腰部脊柱管狭窄症

病態

加齢に伴い、椎間板の変性、椎間関節の変形、黄色靭帯の肥厚などが起こり、脊柱管や椎間孔が狭小化し、神経組織(神経根、馬尾神経)を圧迫することによって生じます。
坐骨神経に繋がる神経根が圧迫される場合と、内臓や下肢に通じる末梢神経の束である馬尾神経が圧迫される場合、また両方が混在する場合があり、現れる症状が異なります。

腰部脊柱管狭窄症 | 上田整形外科内科

症状

神経根症状は下肢痛が主で、左右どちらか片側に現れることが多くみられます。馬尾症状は臀部や両下肢の広い範囲に様々な症状が出現することが特徴です。
【疼痛・しびれ】
・慢性的な疼痛があるが、軽微なことが多い。背筋を伸ばす背中を反らすなどで痛みが強くなる。
・神経根症状では、左右どちらかに坐骨神経痛(腰から下肢に痛みが走る)や下肢のしびれなどが現れる。
・馬尾症状では、両下肢しびれ麻痺脱力感などが現れる。

【間欠性跛行】
歩くと両下肢に疼痛やしびれが現れ、前かがみで休むと症状が軽減する。再び歩き出すと、疼痛やしびれが現れて歩行が困難になる。
これを繰り返す歩行障害が特徴的です。前屈(前かがみ)によって脊柱管が拡大するため「自転車ならいくらでも乗れる」といった表現で症状を訴えることや、押し車を押して歩行すると歩行距離が伸びるなどの傾向があります。

【膀胱直腸障害】
馬尾症状では、頻尿残尿感便秘などが現れることがあります。

【その他】
馬尾症状では、会陰部に灼熱感(ほてり)などの感覚障害が起こることがあります。

治療方法

初期治療は保存療法が一般的です。軽度から中等度の腰部脊柱管狭窄症では、保存療法が有効な場合が多く、特に神経根症状は症状の軽減が期待できます。
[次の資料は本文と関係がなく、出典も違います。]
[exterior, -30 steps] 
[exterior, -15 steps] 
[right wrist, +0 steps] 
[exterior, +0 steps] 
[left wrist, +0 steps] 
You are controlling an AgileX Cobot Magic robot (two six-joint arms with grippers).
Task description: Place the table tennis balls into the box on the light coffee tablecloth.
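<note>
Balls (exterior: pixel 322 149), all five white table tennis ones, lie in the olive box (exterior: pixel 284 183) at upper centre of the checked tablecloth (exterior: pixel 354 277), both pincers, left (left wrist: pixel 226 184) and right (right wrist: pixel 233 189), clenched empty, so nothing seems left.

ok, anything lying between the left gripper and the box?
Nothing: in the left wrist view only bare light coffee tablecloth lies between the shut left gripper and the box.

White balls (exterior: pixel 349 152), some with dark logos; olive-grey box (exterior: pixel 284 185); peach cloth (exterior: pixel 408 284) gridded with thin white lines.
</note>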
疼痛やしびれを引き起こさないための日常生活指導、運動療法、理学療法、装具療法、薬物療法、神経ブロック療法などを症状に応じて組み合わせて行います。

【日常生活指導】
長時間の立位、歩行、同じ姿勢を避ける。
背中を反らせる、重い物を持つ、急に腰をひねる、などの動作も症状を悪化させるので控える。
・安静にしすぎると、筋肉が弱くなり、症状を悪化させるので、つらくない範囲で体を動かす
杖やカート(シルバーカー、ショッピングカー)などの歩行補助具を利用し、前かがみの姿勢を保って歩くと症状が出にくくなる。
・腰を冷やさない。

【運動療法・理学療法】
徒手理学療法、ストレッチ、体重負荷のかからないトレッドミル(ランニングマシン)歩行訓練の組み合わせが、腰臀部痛や下肢痛の緩和に有効です。

【装具療法】
コルセットの装着によって、腰が反らないように姿勢を安定させることが出来るので、疼痛を軽減し、歩行距離を伸ばすのに有効です。

【薬物療法】
痛みやしびれ、間欠性跛行の緩和に非ステロイド消炎鎮痛薬、筋弛緩薬、ビタミンB12製剤などが用いられます。経口プロスタグランジンE1製剤であるリマプロストの投与は、両下肢のしびれや間欠性跛行を伴う馬尾症状の軽減に有効です。

ブロック療法】
主に神経根性の疼痛や間欠性跛行の改善に神経ブロックや硬膜外ブロックが用いられます。